* [Goal of the exercise]
Copy out exactly the stretch of the listing below that begins at the line containing "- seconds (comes" and ends at the line containing "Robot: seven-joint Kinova", and copy nothing outside it.

* [Exercise data]
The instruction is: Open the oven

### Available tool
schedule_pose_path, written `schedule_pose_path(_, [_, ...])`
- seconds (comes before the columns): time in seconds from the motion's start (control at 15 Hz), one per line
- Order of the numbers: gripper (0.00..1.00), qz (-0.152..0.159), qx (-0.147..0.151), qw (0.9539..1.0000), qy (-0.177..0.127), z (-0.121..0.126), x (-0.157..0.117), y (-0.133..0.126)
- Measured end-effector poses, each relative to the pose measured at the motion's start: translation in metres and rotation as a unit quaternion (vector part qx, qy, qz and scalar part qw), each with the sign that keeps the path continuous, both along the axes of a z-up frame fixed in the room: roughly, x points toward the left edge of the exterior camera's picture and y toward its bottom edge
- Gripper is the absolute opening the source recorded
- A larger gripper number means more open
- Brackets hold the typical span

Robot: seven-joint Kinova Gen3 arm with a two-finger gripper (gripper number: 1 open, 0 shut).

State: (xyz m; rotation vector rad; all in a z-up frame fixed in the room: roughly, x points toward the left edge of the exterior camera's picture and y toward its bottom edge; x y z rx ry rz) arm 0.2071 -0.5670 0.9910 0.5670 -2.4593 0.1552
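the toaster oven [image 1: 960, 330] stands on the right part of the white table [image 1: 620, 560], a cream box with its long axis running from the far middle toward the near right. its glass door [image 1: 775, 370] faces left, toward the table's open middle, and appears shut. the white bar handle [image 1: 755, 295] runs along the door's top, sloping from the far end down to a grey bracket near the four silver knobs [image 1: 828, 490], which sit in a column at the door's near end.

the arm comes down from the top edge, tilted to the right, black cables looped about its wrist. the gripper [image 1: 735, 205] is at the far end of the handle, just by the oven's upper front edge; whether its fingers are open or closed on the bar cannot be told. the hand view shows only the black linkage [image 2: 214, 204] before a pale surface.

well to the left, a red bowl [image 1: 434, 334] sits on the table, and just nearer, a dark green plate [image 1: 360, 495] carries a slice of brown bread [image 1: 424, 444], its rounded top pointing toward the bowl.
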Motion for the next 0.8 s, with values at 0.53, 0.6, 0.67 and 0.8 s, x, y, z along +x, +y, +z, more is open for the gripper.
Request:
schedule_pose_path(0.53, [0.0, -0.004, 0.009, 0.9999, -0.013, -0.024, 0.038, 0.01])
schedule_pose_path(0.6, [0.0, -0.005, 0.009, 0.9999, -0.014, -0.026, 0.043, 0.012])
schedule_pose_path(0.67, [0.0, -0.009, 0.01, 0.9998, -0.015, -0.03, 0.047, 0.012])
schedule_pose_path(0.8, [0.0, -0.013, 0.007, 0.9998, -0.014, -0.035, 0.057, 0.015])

* [Response below]
- seconds (comes before the columns): time in seconds from the motion's start (control at 15 Hz), one per line
- Order of the numbers: gripper (0.00..1.00), qz (-0.152..0.159), qx (-0.147..0.151), qw (0.9539..1.0000), qy (-0.177..0.127), z (-0.121..0.126), x (-0.157..0.117), y (-0.133..0.126)
- Measured end-effector poses, each relative to the pose measured at the motion's start: translation in metres and rotation as a unit quaternion (vector part qx, qy, qz and scalar part qw), each with the sign that keeps the path continuous, both along the axes of a z-up frame fixed in the room: roughly, x points toward the left edge of the exterior camera's picture and y toward its bottom edge
- Gripper is the absolute opening the source recorded
- A larger gripper number means more open
- Brackets hold the typical span

Robot: seven-joint Kinova Gen3 arm with a two-finger gripper (gripper number: 1 open, 0 shut).

No more output is expected here.